One more example. Piers Morgan, ever keen to slam an athlete for prioritising her mental health, said Biles "just gave up at the first hurdle" in Tokyo.
"The Olympics are the pinnacle of sport, the ultimate test of any athlete. They're supposed to be very hard and very tough, physically, mentally and any other way you care to name," the British broadcaster wrote.
"I preferred the old Simone that would do whatever it took to win."
He went on to critique the people lauding her choice, saying they were celebrating "losing, failure and quitting as greater achievements than winning, success and resilience".
"Sorry if it offends all the howling Twitter snowflake virtue signallers, but I don't think it's remotely courageous, heroic or inspiring to quit."
Here's an idea. Maybe, when a proven champion with a long record of successfully handling immense pressure tells us she is struggling with her mental health, our first instinct should be to believe her, not berate her.
We should remember that athletes are human beings, not emotionless automatons.
As Biles' former teammate Aly Raisman said yesterday: "She knows her body and mind better than anyone else." We can certainly guess at what, precisely, she's going through, but only she knows.
Here's what the rest of us can glean for sure.

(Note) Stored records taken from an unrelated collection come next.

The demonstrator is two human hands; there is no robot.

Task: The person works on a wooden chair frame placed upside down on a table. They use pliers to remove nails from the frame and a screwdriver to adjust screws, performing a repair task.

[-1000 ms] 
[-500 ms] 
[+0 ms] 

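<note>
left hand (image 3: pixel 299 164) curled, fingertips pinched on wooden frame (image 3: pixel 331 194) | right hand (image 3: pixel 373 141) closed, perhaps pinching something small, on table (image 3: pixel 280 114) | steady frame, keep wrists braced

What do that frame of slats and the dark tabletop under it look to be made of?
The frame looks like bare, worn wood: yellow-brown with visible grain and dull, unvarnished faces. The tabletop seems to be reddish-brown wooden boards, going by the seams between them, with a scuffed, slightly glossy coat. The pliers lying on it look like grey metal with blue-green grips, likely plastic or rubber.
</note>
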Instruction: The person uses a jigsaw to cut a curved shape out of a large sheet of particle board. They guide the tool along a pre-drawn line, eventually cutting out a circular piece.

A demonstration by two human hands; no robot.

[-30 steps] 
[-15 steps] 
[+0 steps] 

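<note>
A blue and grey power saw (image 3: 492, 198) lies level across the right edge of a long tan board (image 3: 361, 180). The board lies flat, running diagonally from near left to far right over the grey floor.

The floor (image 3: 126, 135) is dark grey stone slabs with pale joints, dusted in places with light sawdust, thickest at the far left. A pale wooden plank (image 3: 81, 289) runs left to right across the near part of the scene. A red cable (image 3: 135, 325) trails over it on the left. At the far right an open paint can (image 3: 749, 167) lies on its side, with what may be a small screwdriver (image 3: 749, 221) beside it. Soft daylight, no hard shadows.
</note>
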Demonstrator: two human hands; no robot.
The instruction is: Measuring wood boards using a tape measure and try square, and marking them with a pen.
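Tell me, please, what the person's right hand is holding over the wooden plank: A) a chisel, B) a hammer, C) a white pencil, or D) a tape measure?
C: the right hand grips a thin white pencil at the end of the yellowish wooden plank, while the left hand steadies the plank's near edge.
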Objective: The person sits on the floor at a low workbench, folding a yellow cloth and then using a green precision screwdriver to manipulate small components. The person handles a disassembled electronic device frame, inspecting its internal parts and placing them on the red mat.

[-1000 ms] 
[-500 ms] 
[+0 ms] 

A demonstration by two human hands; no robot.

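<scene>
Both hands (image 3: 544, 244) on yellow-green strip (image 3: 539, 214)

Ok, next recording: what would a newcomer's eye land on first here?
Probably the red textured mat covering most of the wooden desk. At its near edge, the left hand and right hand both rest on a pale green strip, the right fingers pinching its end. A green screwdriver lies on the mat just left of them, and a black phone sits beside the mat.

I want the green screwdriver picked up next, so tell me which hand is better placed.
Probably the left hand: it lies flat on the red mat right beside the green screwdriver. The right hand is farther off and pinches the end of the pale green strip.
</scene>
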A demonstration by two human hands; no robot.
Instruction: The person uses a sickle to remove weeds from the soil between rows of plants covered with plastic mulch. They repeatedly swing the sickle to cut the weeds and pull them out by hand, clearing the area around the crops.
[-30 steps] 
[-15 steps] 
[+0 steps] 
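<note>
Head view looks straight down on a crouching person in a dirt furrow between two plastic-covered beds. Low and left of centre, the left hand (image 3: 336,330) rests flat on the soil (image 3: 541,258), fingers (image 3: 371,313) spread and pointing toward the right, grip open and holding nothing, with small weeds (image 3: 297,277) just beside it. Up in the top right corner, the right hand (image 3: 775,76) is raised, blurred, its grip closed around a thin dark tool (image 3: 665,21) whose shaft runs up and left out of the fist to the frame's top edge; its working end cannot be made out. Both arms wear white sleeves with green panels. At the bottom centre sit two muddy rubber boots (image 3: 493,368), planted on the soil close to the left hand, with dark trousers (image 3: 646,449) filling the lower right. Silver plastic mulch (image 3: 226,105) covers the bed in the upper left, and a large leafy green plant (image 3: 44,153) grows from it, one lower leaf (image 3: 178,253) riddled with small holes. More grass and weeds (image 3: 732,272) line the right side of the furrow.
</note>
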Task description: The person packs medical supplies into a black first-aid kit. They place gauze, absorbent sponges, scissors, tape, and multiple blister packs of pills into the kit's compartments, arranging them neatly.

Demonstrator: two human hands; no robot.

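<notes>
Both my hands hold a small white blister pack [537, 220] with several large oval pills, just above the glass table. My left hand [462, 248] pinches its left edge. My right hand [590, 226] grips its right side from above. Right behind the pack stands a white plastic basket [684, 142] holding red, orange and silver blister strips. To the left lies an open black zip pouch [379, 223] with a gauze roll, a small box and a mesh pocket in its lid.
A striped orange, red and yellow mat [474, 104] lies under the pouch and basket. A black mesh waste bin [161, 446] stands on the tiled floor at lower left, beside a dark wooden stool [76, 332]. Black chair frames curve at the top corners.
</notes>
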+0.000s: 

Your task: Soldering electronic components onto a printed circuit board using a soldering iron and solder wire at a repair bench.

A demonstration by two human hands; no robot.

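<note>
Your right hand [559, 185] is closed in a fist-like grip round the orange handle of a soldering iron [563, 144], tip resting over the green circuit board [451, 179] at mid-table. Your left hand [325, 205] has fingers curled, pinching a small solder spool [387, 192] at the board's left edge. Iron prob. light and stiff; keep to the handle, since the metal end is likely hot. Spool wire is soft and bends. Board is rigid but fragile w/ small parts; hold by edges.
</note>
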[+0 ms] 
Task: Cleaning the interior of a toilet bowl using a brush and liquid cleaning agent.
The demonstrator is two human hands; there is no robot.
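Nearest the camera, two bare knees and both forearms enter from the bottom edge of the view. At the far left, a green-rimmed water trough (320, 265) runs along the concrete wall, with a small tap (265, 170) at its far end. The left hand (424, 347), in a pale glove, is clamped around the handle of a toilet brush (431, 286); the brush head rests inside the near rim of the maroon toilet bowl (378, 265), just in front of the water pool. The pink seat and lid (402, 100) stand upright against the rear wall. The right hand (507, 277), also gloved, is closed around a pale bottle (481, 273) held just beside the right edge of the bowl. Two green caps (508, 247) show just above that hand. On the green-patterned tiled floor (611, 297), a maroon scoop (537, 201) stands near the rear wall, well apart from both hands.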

Biles did not, as Morgan asserted, quit at the "first hurdle" on Tuesday. That ignores the entire context of her decision, presupposing that she was completely fine until she stuffed up one attempt at the vault. It ignores a lifetime of hurdles few could surmount â pain and trauma, physical and mental, on a level most of us have never experienced.
You don't have to praise her withdrawal, which did after all blindside her teammates in the middle of a competition. But how hard is it to show a shred of empathy?
"We're humans, right? We're human beings. Nobody is perfect," Olympic great Michael Phelps, now a rather eloquent correspondent for NBC, said yesterday.
"It is OK to not be OK. It's OK to go through ups and downs and emotional roller coasters."
Andrea Orris, a former gymnast who now coaches, is nowhere near as famous as Phelps, but it's worth reading her words too.
"It makes me so frustrated to see comments about Simone not being mentally tough enough or quitting on her team," Orris wrote.
"We are talking about the same girl who was molested by her team doctor throughout her entire childhood and teen years. Won the world all-around championship title while passing a kidney stone. Put her body through an extra year of training through the pandemic. Added so much difficulty to her routines that the judges literally do not know how to properly rate her skills because they're so ahead of her time.
"Some people can still honestly say that 'Simone Biles is soft. She is a quitter'. That girl has endured more trauma by the age of 24 than most people will ever go through in a lifetime.
"After her track record of all she's pushed through, the fact that she took herself out of the competition on her own merit means that whatever she is dealing with internally has to be insurmountable and should be taken seriously."
Simone Biles is not weak. She's human. Given we're talking about a sport with a long history of dehumanising and abusing its stars for the sake of our entertainment, maybe it's time for us to acknowledge that their health is more important than any gold medal.